Dynamic Edge Caching with Popularity Drifting
Linqi Song, Jie Xu

TL;DR
This paper investigates how the rate of content popularity change impacts broadcast transmission needs in edge caching, proposing coded schemes that leverage cached content to reduce bandwidth in 5G networks.
Contribution
It introduces a novel dynamic coloring algorithm extending index coding schemes to multiple requests, optimizing cache updates amid popularity drifts.
Findings
Significant bandwidth savings demonstrated through simulations.
Effective coded transmission schemes leveraging cached content as side information.

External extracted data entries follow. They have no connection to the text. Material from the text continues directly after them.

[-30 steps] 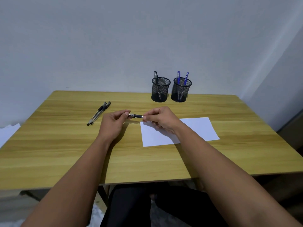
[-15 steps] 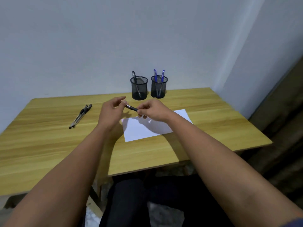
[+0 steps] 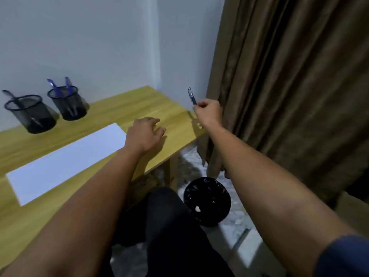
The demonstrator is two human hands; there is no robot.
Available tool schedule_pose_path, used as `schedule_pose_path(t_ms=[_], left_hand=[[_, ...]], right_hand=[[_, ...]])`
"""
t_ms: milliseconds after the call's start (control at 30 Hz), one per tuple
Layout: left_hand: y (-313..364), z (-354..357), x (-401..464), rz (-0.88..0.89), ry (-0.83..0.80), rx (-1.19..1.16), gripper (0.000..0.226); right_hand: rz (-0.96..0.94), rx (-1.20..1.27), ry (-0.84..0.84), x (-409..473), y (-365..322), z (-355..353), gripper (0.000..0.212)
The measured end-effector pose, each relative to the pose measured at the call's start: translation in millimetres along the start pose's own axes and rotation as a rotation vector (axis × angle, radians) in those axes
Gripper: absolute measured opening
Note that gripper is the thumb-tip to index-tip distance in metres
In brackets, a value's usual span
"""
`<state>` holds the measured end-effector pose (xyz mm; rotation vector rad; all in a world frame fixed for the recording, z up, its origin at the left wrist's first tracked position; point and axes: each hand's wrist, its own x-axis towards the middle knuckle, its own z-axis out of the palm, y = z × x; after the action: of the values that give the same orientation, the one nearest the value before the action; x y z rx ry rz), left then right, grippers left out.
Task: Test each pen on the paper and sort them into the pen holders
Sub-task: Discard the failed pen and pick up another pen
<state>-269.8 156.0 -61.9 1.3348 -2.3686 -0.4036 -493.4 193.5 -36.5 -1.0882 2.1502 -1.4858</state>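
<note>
Landmark: the white paper [image 3: 65,162], lying flat on the wooden surface [image 3: 151,102].

Nearest: dark-trousered lap, below the paper's near edge. Black mesh bin [image 3: 207,200] on the floor, to the right of the paper and beyond the surface's edge.

Left hand [image 3: 144,134]: just past the paper's right end, palm down, fingers relaxed and loosely spread, holding nothing; whether the fingertips touch the surface cannot be told through the blur.

Right hand [image 3: 208,111]: further right of the paper, raised off the right edge of the surface, fingers curled round the lower end of a pen [image 3: 192,96]. Pen dark-barrelled, held roughly upright, clip end uppermost, in front of the wall.

Behind the paper, toward the wall: two black mesh pen holders standing side by side. The left holder [image 3: 30,114] contains one dark pen [image 3: 14,98], leaning left. The right holder [image 3: 66,103] contains two blue pens [image 3: 55,87].

Furthest: pale wall behind the surface; brown curtain [image 3: 289,86], well to the right of the paper, hanging to the floor.
</note>
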Motion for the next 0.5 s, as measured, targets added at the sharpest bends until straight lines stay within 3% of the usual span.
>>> schedule_pose_path(t_ms=[67, 200, 367, 500], left_hand=[[17, 22, 8, 0.044, -0.044, 0.039, 0.070], [35, 55, 23, 0.101, -0.067, 0.165, 0.053], [31, 77, 39, 0.042, -0.078, 0.217, 0.063], [29, 85, 42, 0.045, -0.033, 0.233, 0.068]], right_hand=[[0.089, -0.014, 0.075, 1, 43, -30, 0.011], [0.251, -0.081, 0.142, -3, 126, -60, 0.006], [0.468, -0.327, -0.082, -18, 206, -45, 0.044], [0.539, -0.497, -0.239, -29, 250, -28, 0.032]])
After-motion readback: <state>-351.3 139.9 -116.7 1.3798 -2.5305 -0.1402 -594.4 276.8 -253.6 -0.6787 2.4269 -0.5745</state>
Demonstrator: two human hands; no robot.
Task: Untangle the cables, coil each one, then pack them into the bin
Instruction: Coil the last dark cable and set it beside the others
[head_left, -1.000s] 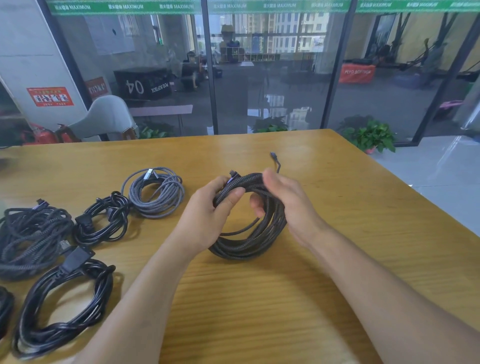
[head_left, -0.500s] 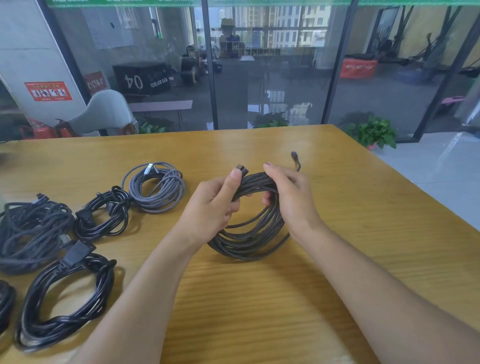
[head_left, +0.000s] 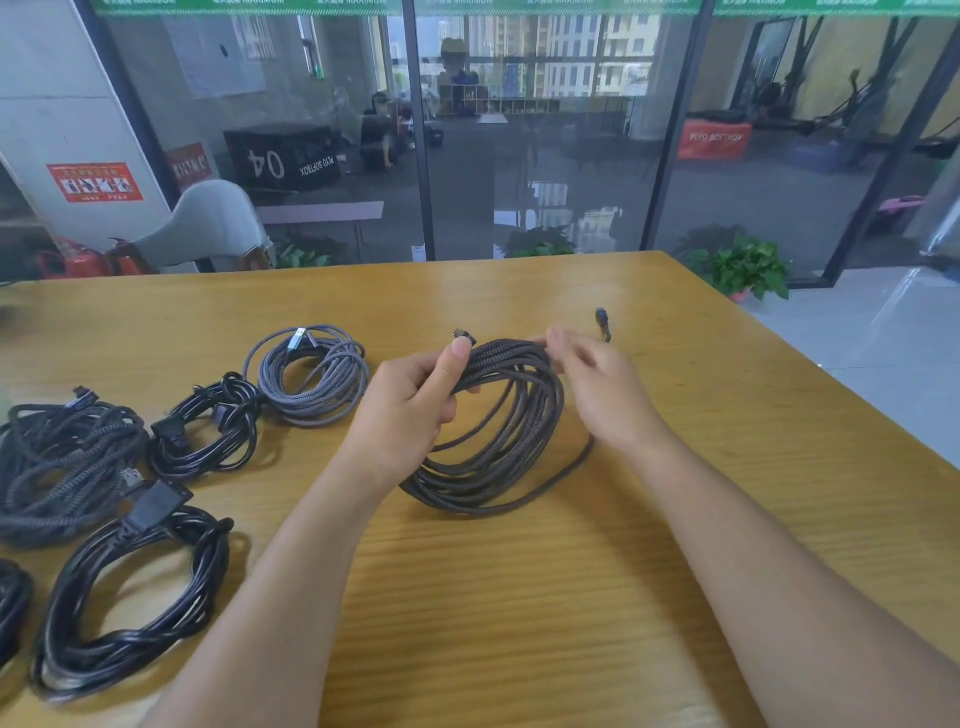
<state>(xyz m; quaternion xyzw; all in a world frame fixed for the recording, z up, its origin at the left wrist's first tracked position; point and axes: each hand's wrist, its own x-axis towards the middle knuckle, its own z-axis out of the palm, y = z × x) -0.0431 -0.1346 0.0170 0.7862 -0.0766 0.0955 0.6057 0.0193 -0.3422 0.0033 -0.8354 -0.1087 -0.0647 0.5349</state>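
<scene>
A: Fingers of the left hand (head_left: 410, 410) are curled around the top of the dark braided coil (head_left: 493, 426), and the thumb presses one plug end (head_left: 464, 335) against the loops.

B: And the right hand (head_left: 597, 384)?

A: It is blurred, just right of the coil. Its fingertips are near the loose tail with the second plug (head_left: 602, 319), but I cannot tell if it pinches it or is relaxed.

B: What is different from half a second ago?

A: Then both hands held the coil. Now the right one has come off, and one loop sags out at the near right. I think the tail must be wrapped next.

B: And the others?

A: On the table (head_left: 727, 415), to the left, lie the grey coil (head_left: 311, 379), two black coils (head_left: 208, 436) (head_left: 130, 587) and a loose dark bundle (head_left: 62, 457). No bin is in view.
</scene>
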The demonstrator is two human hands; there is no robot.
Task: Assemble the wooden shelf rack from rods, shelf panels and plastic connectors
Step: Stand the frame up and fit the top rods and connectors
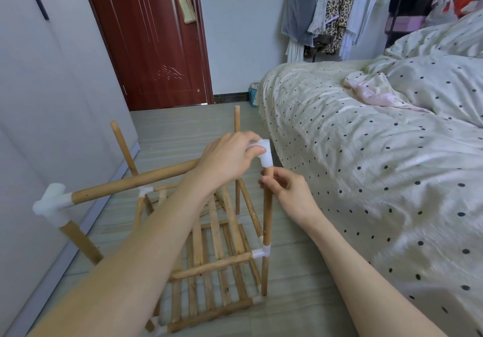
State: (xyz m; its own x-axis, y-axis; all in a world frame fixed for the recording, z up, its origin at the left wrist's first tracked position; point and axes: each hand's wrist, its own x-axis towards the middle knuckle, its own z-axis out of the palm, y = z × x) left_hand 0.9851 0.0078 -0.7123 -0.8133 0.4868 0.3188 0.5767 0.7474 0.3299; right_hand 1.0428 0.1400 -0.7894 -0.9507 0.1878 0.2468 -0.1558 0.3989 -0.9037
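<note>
the white plastic connector sits on the very top of an upright wooden rod at the near right corner of the half-built rack, which stands on the floor just beside the bed. the left hand reaches in from above, its forearm stretched long across the frame, thumb and curled fingers pinching the upper part of the connector. the right hand comes up from below with the wrist bent, fingers and thumb wrapped round the rod just under the connector, so the two hands are close together, one above the other. lower down that same rod passes through another white joint, where a slatted shelf panel meets it. a horizontal rod runs from behind the left hand out to a second white corner connector at the near left, which caps a leaning leg. two more bare rods stand at the back, one tilted at the left and one upright behind the left hand. beyond the rack are a dark red door, a pale wardrobe front along the left, a spotted cream quilt heaped on the bed, and clothes hanging on a rail in the far corner.
</note>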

Adaptation of index coding to dynamic, multi-request scenarios.
Abstract
Caching at the network edge devices such as wireless caching stations (WCS) is a key technology in the 5G network. The spatial-temporal diversity of content popularity requires different content to be cached in different WCSs and periodically updated to adapt to temporal changes. In this paper, we study how the popularity drifting speed affects the number of required broadcast transmissions by the MBS and then design coded transmission schemes by leveraging the broadcast advantage under the index coding framework. The key idea is that files already cached in WCSs, which although may be currently unpopular, can serve as side information to facilitate coded broadcast transmission for cache updating. Our algorithm extends existing index coding-based schemes from a single-request scenario to a multiple-request scenario via a "dynamic coloring" approach. Simulation results indicate that a…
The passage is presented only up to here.